▶ **Task statement**:
Word for word, transcribe all of the records.

▶ **Records shown**:
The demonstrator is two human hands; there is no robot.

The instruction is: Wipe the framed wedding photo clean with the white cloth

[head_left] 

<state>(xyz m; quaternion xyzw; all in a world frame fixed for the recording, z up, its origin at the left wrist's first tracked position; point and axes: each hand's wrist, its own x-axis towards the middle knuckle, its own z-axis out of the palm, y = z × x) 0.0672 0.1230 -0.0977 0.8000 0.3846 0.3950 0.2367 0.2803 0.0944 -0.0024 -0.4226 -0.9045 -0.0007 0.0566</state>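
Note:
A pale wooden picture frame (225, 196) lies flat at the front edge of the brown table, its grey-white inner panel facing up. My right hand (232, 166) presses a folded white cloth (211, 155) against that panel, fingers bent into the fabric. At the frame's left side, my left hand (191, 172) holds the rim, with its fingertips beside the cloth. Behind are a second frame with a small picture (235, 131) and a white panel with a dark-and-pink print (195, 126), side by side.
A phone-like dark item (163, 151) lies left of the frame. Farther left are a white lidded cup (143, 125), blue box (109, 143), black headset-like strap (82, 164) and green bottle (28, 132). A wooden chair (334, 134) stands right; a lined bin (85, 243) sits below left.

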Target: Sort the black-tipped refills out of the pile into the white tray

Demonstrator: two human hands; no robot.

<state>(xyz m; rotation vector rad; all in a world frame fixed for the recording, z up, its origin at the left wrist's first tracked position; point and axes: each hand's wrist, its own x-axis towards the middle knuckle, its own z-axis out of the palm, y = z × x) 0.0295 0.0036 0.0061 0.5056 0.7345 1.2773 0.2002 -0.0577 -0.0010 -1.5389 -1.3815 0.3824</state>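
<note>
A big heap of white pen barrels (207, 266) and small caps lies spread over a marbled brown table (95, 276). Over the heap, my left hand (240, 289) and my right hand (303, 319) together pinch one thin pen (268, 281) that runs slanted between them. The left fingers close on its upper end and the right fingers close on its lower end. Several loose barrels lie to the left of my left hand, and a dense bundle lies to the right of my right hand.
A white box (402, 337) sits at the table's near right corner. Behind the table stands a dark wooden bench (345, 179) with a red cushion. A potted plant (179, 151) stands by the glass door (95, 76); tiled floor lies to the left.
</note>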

▶ **Answer**:
The demonstrator is two human hands; there is no robot.

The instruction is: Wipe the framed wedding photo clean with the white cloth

[head_left] 

<state>(xyz m; quaternion xyzw; all in a world frame fixed for the recording, z up, its origin at the left wrist's first tracked position; point and axes: each hand's wrist, its own x-axis towards the middle knuckle, its own z-axis out of the palm, y = z × x) 0.0672 0.1230 -0.0977 0.8000 0.3846 0.3950 0.2367 0.2803 0.0944 -0.0024 -0.4226 -0.9045 -0.0007 0.0566</state>
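Note:
A pale wooden picture frame (225, 196) lies flat at the front edge of the brown table, its grey-white inner panel facing up. My right hand (232, 166) presses a folded white cloth (211, 155) against that panel, fingers bent into the fabric. At the frame's left side, my left hand (191, 172) holds the rim, with its fingertips beside the cloth. Behind are a second frame with a small picture (235, 131) and a white panel with a dark-and-pink print (195, 126), side by side.
A phone-like dark item (163, 151) lies left of the frame. Farther left are a white lidded cup (143, 125), blue box (109, 143), black headset-like strap (82, 164) and green bottle (28, 132). A wooden chair (334, 134) stands right; a lined bin (85, 243) sits below left.
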
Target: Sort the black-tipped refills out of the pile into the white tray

Demonstrator: two human hands; no robot.

<state>(xyz m; rotation vector rad; all in a world frame fixed for the recording, z up, its origin at the left wrist's first tracked position; point and axes: each hand's wrist, its own x-axis towards the middle knuckle, its own z-axis out of the palm, y = z × x) 0.0295 0.0036 0.0061 0.5056 0.7345 1.2773 0.2002 -0.0577 -0.0010 -1.5389 -1.3815 0.3824</state>
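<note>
A big heap of white pen barrels (207, 266) and small caps lies spread over a marbled brown table (95, 276). Over the heap, my left hand (240, 289) and my right hand (303, 319) together pinch one thin pen (268, 281) that runs slanted between them. The left fingers close on its upper end and the right fingers close on its lower end. Several loose barrels lie to the left of my left hand, and a dense bundle lies to the right of my right hand.
A white box (402, 337) sits at the table's near right corner. Behind the table stands a dark wooden bench (345, 179) with a red cushion. A potted plant (179, 151) stands by the glass door (95, 76); tiled floor lies to the left.
</note>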

Exercise complete, with nothing further to add.